Réponse de le 15/09/2014 à 18:15 :
Closer et autres daubes se portent bien... c'est le positionnement "gauche bien pensante" qui est en train de partir en vrille, c'est pas plus mal.
Réponse de le 25/09/2014 à 16:51 :
Vous avez raison tous les deux car vous ne parlez tout simplement pas du même segment de consommateurs.
a écrit le 15/09/2014 à 15:14 :
et la suppression des subventions ? quelqu'un y a pensé ?
Réponse de le 15/09/2014 à 15:27 :
Le Figaro 16 179 637 euros de subvention
Le Monde 16 150 256 euros de subvention
Aujourd’hui En France 11 997 569 euros de subvention
Ouest France 10 443 192 euros de subvention
La Croix 10 435 028 euros de subvention
Télérama 10 105 985 euros de subvention
Libération 9 832 531 euros de subvention

La suite ici : http://www.observatoiredessubventions.com/2014/montants-des-aides-a-la-presse-2013/
a écrit le 15/09/2014 à 14:40 :
c'est la faute à Sarko !!
a écrit le 15/09/2014 à 14:39 :
je ne comprends pas ....avec Hollande et la Gauche tout aurait du aller mieux , non ??

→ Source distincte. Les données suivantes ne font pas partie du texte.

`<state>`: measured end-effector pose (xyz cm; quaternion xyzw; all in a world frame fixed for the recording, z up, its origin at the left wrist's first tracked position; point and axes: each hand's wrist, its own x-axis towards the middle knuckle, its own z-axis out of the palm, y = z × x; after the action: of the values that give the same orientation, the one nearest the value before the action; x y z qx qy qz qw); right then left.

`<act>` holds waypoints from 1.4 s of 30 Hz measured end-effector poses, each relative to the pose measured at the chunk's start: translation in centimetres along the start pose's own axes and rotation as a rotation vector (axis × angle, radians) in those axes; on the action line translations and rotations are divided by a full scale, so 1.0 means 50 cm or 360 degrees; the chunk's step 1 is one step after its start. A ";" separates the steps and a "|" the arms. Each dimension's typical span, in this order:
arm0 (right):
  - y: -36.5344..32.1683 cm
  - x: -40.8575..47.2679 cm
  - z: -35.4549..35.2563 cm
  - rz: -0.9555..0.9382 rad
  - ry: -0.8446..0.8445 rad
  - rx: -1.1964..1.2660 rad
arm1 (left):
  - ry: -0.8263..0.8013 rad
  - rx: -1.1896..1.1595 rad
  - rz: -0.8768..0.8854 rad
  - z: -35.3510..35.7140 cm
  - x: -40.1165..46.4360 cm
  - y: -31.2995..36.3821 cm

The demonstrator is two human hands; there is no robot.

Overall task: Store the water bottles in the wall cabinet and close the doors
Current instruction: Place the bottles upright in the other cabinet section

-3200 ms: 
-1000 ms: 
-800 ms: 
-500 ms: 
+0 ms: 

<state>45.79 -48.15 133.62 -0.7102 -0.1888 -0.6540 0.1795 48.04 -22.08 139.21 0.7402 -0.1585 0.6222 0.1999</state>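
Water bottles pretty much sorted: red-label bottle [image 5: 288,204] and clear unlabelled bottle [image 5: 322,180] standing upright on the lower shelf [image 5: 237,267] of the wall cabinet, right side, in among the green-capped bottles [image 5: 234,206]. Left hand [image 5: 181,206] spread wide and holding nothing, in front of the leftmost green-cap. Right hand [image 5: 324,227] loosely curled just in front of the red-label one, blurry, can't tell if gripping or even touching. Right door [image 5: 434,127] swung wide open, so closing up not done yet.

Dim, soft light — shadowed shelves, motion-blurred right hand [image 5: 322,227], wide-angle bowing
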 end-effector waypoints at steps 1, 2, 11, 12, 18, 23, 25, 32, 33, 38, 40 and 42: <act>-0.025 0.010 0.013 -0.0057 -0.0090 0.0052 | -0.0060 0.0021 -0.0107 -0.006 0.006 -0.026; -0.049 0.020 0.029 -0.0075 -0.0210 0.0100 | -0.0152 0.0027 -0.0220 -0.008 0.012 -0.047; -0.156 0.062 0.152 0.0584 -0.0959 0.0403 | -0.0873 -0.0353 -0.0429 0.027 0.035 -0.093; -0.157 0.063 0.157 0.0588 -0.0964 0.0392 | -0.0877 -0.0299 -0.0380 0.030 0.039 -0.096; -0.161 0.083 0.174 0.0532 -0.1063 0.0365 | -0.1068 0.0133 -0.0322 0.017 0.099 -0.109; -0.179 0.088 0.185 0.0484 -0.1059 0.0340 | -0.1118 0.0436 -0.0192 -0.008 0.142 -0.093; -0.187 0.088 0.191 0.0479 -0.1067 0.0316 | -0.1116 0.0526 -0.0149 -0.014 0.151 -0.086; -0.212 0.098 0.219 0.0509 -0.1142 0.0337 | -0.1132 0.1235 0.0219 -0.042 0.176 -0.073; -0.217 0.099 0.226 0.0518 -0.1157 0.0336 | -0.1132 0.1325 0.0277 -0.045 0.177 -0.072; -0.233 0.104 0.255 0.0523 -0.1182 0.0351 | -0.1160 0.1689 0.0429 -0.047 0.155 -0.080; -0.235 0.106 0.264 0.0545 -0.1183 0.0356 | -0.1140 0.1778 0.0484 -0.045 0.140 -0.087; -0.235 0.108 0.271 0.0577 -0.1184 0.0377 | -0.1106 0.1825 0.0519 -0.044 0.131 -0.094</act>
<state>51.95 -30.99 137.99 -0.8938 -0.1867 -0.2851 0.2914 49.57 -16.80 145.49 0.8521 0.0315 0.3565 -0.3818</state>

Réponse de le 15/09/2014 à 15:21 :
On vous a menti !...
a écrit le 15/09/2014 à 14:34 :
Les difficultés de ce journal qui ne sert à rien me font ni chaud ni froid.
a écrit le 15/09/2014 à 13:30 :
lorsque l'on connait le repreneur on ne doit pas s'étonner. Séparation fiscale des actifs (essentiellement foncier) de l'activité journalistique puis mise en liquidation progressive de cette dernière avec recherche maxi de prise en charge par l'état puis valorisation du foncier et hop plus value exceptionnelle sur celles ci. L'homme est connu pour ce type de reprise dont la seule fin est la plus value foncière disponible. Raison pour laquelle il s'intéresse également à Nice Matin.